This object and these parameters will be sent to the compiler when you call `model.compile`. It's a helpful way to ensure that the compiler registers your design choices so that it can start optimizations. It also enables the model sharing with NxDI for your preferred TP degree, which lets you very quickly test a variety of TP degrees (TP=8, 32, 64, etc.).

#### 2/ InferenceConfig class
Next, you can inherit our base `InferenceConfig` class and extend it with the rest of your modeling parameters. In the notebook you ran above, we took two important steps with this config.
1. Passed into it the base `NeuronConfig`.
2. Passed the rest of the model config from the HuggingFace pretrained config.

Your inference class is where you define modeling parameters like the following:
- hidden size
- num attention heads
- num hidden layers
- num key value heads
- vocab size

You'll use this `config` object to save and compile your model. Let's learn how!

#### 3/ NeuronModel
This is how you fundamentally integrate your modeling code into the Neuron SDK. If you'd like to simply reuse our `NeuronAttentionBase`, you can inherit this directly through the library and simply pass your parameters through the `InferenceConfig` you defined above. This is how the example code in our notebook works. This is also the fastest way of getting your model online with NxD I.

In the example code you ran, you also used our code for `NeuronLlamaMLP`. This is a layer in the network which inherits from `nn.Module` directly, and it's where you can define the structure of your computations. The `NeuronLlamaMLP` uses a predefined `ColumnParallelLinear` object for both the gate and up projections, while using a predefined `RowParallelLinear` object for the down projection. It also defines a forward pass on that layer.

The rest of the model is defined similarly: either you inherit from our base objects and just passing in your `InferenceConfig`, or you define a new layer inheriting from `nn.Module` and write those layers as either `RowParallelLinear`, `ColumnParallelLinear`, or something else. The benefit of writing your layers into the `Row` and `Column` parallel layers as presented here is that we can handle the distribution of your model for you. 

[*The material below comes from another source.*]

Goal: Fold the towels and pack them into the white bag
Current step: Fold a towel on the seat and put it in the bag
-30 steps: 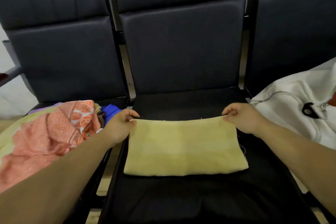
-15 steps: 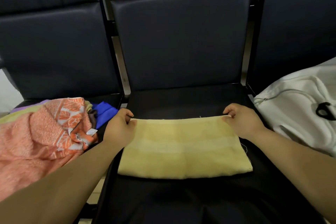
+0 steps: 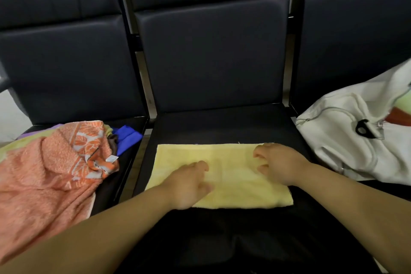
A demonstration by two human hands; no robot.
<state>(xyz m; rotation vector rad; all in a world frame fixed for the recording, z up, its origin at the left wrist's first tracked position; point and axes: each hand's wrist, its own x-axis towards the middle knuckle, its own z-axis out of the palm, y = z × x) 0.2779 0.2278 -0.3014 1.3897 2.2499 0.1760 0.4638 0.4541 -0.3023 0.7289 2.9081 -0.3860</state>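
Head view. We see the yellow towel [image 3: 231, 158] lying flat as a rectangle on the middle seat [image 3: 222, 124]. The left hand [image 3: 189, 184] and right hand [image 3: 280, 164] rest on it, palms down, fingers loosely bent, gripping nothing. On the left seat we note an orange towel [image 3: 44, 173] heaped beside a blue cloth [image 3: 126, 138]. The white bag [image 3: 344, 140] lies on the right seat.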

For a more complete guide check out our documentation on the subject [here](https://awsdocs-neuron.readthedocs-hosted.com/en/latest/libraries/neuronx-distributed/api_guide.html#api-guide).

### Notebook Wrap-Up

For more advanced topics:
- **Profiling**: See [Neuron Profiling Tools](https://awsdocs-neuron.readthedocs-hosted.com/en/latest/tools/neuron-profile/index.html).
- **Distributed Serving**: Explore vLLM or other serving frameworks.
- **Performance Benchmarking**: Use `llmperf` or custom scripts.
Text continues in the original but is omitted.